Edwin Watenya Sifuna (born 22 May 1982) is a Kenyan politician and the current Senator of Nairobi County after being elected in the 2022 Kenyan general election. He is the Secretary-General of ODM Party and the deputy minority whip in the Senate of Kenya.

Education
Sifuna started his formal education at Kakamega Township Primary School and later on joined Musingu High School where he sat for his KCSE exams.
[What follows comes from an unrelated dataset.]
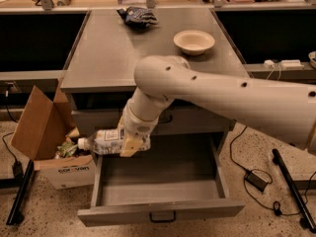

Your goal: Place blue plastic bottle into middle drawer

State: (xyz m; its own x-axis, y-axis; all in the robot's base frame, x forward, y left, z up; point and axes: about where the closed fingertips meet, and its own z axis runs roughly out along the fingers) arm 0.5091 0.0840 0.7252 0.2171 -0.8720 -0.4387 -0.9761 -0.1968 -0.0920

Thereafter, he pursued a Bachelor of Law from the University of Nairobi, graduating in 2006. After receiving his Post Graduate Diploma from the Kenya School of Law in 2007, Sifuna did his pupilage at Kairu & McCourt Advocates in Nairobi and was thereafter admitted to the Roll of Advocates in 2008.

Political career
The name Sifuna is not new to Kenyan politics. His uncle Lawrence Sifuna was a former member of Parliament for Buluma and was among the Seven Bearded Sisters. 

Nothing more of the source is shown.